Women went from being the competition to being my allies and the very one’s who aid in my healing.  Without empathic women I doubt I would not have healed.

A.A. only works if you do the steps in depth and share all your dark shame and guilt.  Feelings are a big part of a fourth step.  “What happened, and how it made me feel”.  We repress and hold our pain in until it turns to anger or character defects of some sort.  There is a reason most of us women need to ask this question for every resentment on our list.   We should explore the feelings behind our resentment.  We should write at least a page about “the cause” step four.  And the “affects my” is usually not just fear but rather self-esteem like Bill W. wrote.  Explore that self-esteem issue don’t just write a label and leave it at that.  Get to know who you are.  Fear of losing something we have, fear of looking bad to our fellows, fear of loss of security, or fear of losing a sex partner (jealousy, envy) are at the core of our resentments.  We must get to our core fears to see who we are.  We should add these topics to the regular shallow men’s version of our Step Four.

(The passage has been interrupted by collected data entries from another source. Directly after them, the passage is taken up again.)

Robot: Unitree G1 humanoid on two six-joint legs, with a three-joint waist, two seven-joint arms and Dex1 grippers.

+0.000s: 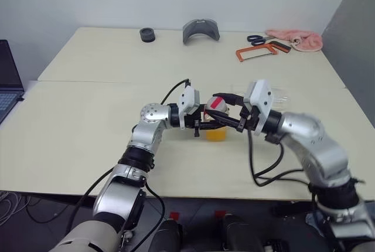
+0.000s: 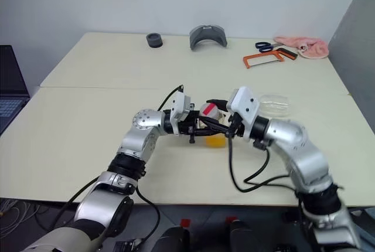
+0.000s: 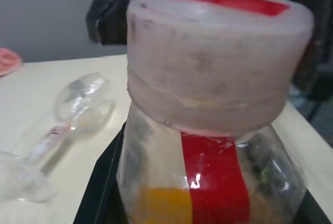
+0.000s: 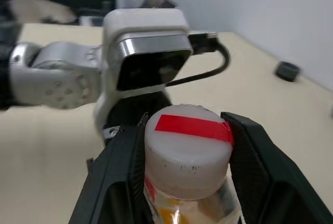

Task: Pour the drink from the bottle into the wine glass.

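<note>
A cream desk (image 1: 88, 140) carries, along its far edge, a black ring (image 1: 147, 34), a grey curved part (image 1: 200, 30), scissors (image 1: 256, 39), an orange saw (image 1: 255, 52) and a pink cloth (image 1: 296, 38). A laptop (image 1: 7, 82) sits at the left. At mid-desk the left tool (image 1: 202, 125) is clamped on the bottle (image 3: 208, 182), holding orange drink (image 1: 215, 133) at its bottom. The right tool (image 4: 184, 177) grips its cap (image 4: 187, 143). The glass (image 3: 78, 104) lies on its side just beyond.
</note>
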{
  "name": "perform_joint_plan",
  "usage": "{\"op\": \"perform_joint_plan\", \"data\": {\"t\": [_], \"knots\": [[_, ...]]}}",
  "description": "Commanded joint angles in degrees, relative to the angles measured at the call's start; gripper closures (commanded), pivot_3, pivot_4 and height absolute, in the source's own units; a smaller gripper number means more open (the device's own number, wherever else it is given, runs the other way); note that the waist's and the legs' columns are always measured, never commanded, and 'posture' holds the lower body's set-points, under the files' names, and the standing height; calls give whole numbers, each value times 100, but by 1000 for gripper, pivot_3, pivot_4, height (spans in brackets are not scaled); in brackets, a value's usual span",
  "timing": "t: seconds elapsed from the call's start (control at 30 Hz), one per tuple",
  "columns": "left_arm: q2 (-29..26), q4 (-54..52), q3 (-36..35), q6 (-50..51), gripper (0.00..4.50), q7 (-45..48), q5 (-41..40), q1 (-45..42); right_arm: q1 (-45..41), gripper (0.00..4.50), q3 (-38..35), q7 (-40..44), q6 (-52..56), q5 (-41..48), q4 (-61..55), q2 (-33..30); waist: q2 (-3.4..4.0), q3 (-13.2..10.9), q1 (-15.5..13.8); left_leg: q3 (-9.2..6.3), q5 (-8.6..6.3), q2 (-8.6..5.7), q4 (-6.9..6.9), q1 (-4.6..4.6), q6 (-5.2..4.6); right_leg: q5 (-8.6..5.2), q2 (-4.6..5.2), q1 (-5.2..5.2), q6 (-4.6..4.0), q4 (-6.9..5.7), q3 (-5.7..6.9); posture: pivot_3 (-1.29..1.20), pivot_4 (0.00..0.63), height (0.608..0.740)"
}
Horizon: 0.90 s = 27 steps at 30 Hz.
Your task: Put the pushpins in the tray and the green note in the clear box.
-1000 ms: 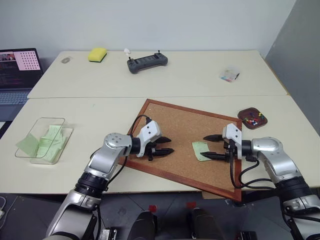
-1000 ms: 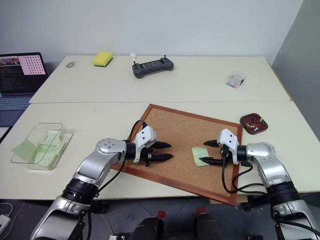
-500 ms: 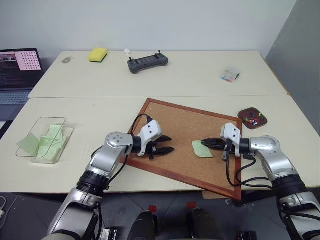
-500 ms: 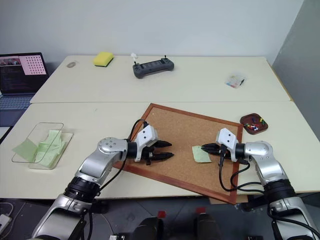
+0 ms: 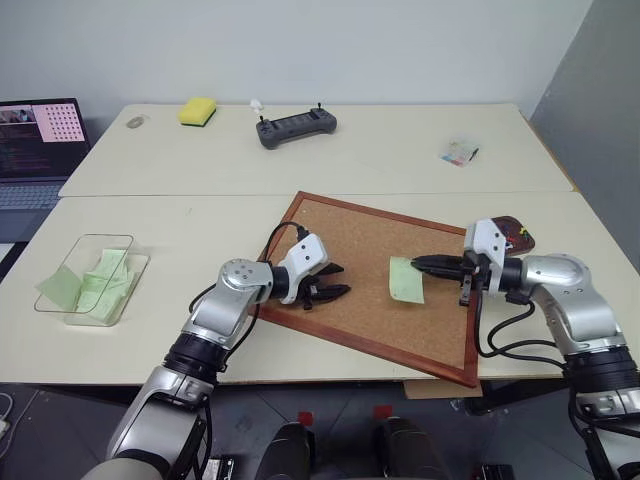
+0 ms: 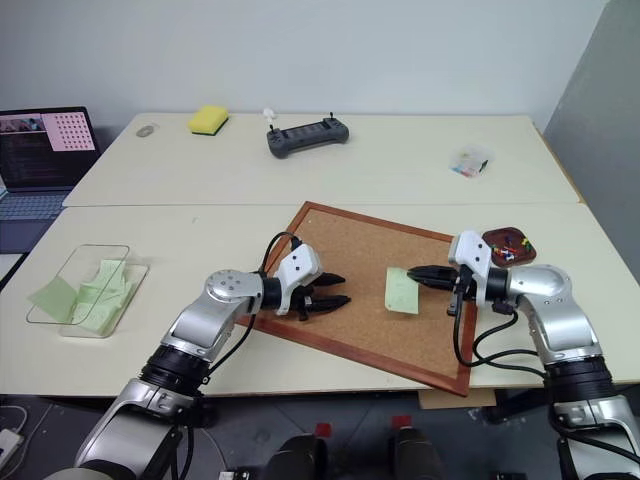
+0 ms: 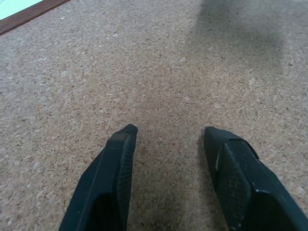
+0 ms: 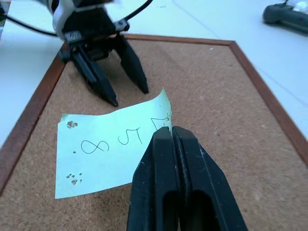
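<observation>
My right gripper (image 5: 422, 265) is shut on the edge of the green note (image 5: 406, 279), holding it just above the corkboard (image 5: 350, 240). The wrist view shows the note (image 8: 110, 147) with handwritten figures and pin holes, pinched at one corner. My left gripper (image 5: 342, 279) stands open and empty low over the board's left part, its fingertips (image 7: 126, 132) close to the cork. The tray (image 6: 508, 231) sits right of the board, partly behind my right wrist, with small coloured pushpins (image 6: 512, 243) in it. The clear box (image 5: 105, 237) lies far left and holds pale green slips.
On the far table are a laptop (image 5: 35, 140), a yellow sponge (image 5: 196, 110), a dark controller (image 5: 295, 127) and a small clear packet (image 5: 458, 152) with coloured bits. The corkboard's near corner overhangs the table's front edge.
My right gripper shut on the green note and lifted it off the corkboard, rising toward the tray side. The left gripper stayed open and crept slightly further over the board.
</observation>
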<state>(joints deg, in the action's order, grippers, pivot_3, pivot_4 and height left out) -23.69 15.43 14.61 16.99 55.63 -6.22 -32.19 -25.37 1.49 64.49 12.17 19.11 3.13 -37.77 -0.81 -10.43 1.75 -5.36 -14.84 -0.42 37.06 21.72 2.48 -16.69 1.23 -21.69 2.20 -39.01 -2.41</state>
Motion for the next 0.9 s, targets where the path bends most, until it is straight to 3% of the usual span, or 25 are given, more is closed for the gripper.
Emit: {"op": "perform_joint_plan", "data": {"t": [0.03,0.4,0.57,0.9], "knots": [[43,-221,-569,482,1946,-30,-583,77,-106,4481,-205,-226,314,189,-546,-35,-1,-1,6,-1,0,0,0,1,0,0,0,0,0,0,1,0,150,740],[-605,-2285,-2283,3491,46,32,-3287,206,-386,4500,40,-427,346,127,-620,398,-8,-7,40,-31,-1,6,-9,37,2,-1,0,-42,-2,2,1,0,150,740],[-540,-2664,-2372,3973,46,-234,-3785,390,-597,4500,194,-475,399,117,-747,599,-9,-9,14,-29,0,0,-6,37,2,-1,5,-40,-2,4,-1,0,150,740],[153,-2674,-1805,3889,46,-734,-3806,396,-655,4500,450,-595,592,177,-1354,940,-10,-10,2,-33,1,3,-8,39,6,-1,4,-42,-3,4,2,0,150,740]]}}
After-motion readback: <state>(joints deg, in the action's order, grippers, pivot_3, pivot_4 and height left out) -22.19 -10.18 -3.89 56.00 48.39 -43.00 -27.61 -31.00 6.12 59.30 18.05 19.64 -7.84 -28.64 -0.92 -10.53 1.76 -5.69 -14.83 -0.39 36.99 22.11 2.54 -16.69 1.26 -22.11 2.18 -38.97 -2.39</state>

BILL W. WAS A MAN HE HAD NO IDEA HOW A WOMAN FEELS INSIDE OR WHAT SHE NEEDS TO DO TO BE OKAY EMOTIONALLY

I also recommend you start out by writing down all the deep intense feelings and thoughts behind wrongs done to you.  Cry about them.  Scream about them.  I don’t know…not one women in AA intimately who was not molested as a young girl.  If you don’t have group therapy or a therapist, then use the paper and pen first, second is saying it outloud.  You were wronged and you should be angry by god!  Don’t worry about seeing your assailant as sick, praying for them or forgiving them before you have gotten out the core hurt and pain behind the abuse and neglect.  When we are young we don’t know how to process our emotions.  So they fester.  Acceptance is a process not a light switch.  Tell your sponsor this if she shuts you down when you talk about the pain you have never talked to anyone about before.  If she continues to shut you down find an empathic person who will listen to you and use both of the women.  Talking about your feelings is different than a bitch and blame session.  Bitching and blaming won’t heal you.  That’s why we use the tool; “what happened and how it made me feel.” There is magic in getting out repressed feelings. Read about the “fear list” in step four Big Book and do your own.  Then pray about trusting God and re-visit your Step Three.  Changes come when we rely on the program and God for our recovery rather than ourselves.  Especially if we have numerous relapses in our past.

In A.A. people especially men don’t want a show of any emotions especially in meetings.  They are stoic and repressed.  When you show tears or pain it reminds them down deep of themselves.  They have their pain stowed away in a yellow box and DON’T WANT YOU REMINDING THEM OF IT.  They will shut you down quick and call your emotions character defects.  They don’t know the difference between healthy tears and self-pity.  You may need to grieve over past issues that you numbed away with drugs.  Some will tell you “the past is the past let it lie”.  Well that may work for them and they may go to their grave with it.  But if you want the panic attacks and anxiety to stop there are only two ways that will happen.

1. By doing the work in therapy, sharing, and writing.

2. An intense spiritual experience and deliverance.

And with number two you never know how long or which issues will come back up.  Who knows the mind of God?  People in A.A. will tell you not to ask “why” when really “why” is the beginning of wisdom.  The obsession over a question that cannot be answered is the only “why” that should be shut down.  If these stoic repressors don’t get to their own core issues before the fifteen to twenty-year sober mark, statistically suicide will be a greater option than relapse.  Not everyone in A.A. is helpful.  We should not judge a man by the number of years he has sober.